REQUIRED WORK :: When you write out the listing, keep every character and omit the pictures.
::::
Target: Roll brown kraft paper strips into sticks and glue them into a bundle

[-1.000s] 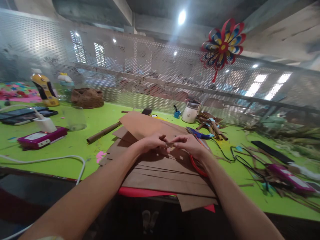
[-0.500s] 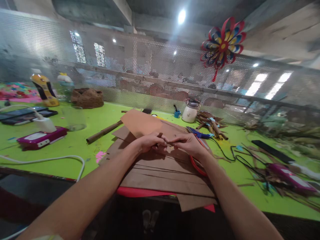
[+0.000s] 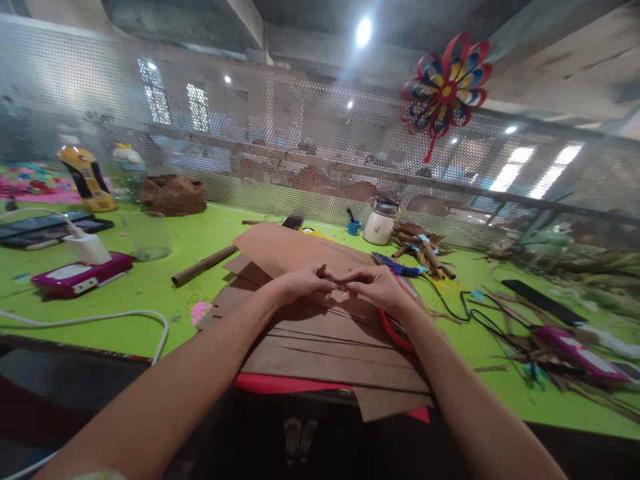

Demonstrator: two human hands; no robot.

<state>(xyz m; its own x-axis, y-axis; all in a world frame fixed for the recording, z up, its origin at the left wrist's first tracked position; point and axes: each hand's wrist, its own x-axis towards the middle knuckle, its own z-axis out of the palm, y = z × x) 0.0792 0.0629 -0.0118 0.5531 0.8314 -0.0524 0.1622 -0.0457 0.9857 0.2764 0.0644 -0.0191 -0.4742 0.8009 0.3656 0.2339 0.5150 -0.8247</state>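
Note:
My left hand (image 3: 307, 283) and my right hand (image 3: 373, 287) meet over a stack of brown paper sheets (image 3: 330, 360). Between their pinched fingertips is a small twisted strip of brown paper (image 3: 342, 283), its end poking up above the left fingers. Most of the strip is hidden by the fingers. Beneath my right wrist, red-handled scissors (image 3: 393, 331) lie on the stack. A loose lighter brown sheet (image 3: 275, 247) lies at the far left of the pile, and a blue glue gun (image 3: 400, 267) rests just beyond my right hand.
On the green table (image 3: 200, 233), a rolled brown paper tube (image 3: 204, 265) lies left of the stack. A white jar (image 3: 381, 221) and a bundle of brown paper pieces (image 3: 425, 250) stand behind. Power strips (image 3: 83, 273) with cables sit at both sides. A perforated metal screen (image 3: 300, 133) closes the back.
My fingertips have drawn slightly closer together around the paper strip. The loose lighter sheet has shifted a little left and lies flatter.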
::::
WRITTEN RESPONSE ::
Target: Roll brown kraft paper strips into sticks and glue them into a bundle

[-1.000s] 
[-0.500s] 
[+0.000s] 

Demonstrator: two human hands; no robot.

<state>(xyz m; its own x-axis, y-axis; all in a world frame fixed for the recording, z up, its origin at the left wrist's first tracked position; point and axes: each hand's wrist, its own x-axis towards the middle knuckle, its own z-axis out of the palm, y = z × x) 0.0792 0.0629 -0.0118 0.5531 0.8314 -0.0524 0.1622 -0.0457 0.9857 0.2764 0.0644 -0.0191 -0.4742 0.8009 0.3656 0.2339 0.5150 -0.8247</state>
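Note:
My left hand (image 3: 307, 283) and my right hand (image 3: 373, 287) meet over a stack of brown paper sheets (image 3: 330, 360). Between their pinched fingertips is a small twisted strip of brown paper (image 3: 342, 283), its end poking up above the left fingers. Most of the strip is hidden by the fingers. Beneath my right wrist, red-handled scissors (image 3: 393, 331) lie on the stack. A loose lighter brown sheet (image 3: 275, 247) lies at the far left of the pile, and a blue glue gun (image 3: 400, 267) rests just beyond my right hand.
On the green table (image 3: 200, 233), a rolled brown paper tube (image 3: 204, 265) lies left of the stack. A white jar (image 3: 381, 221) and a bundle of brown paper pieces (image 3: 425, 250) stand behind. Power strips (image 3: 83, 273) with cables sit at both sides. A perforated metal screen (image 3: 300, 133) closes the back.
My fingertips have drawn slightly closer together around the paper strip. The loose lighter sheet has shifted a little left and lies flatter.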

The output requires nothing else.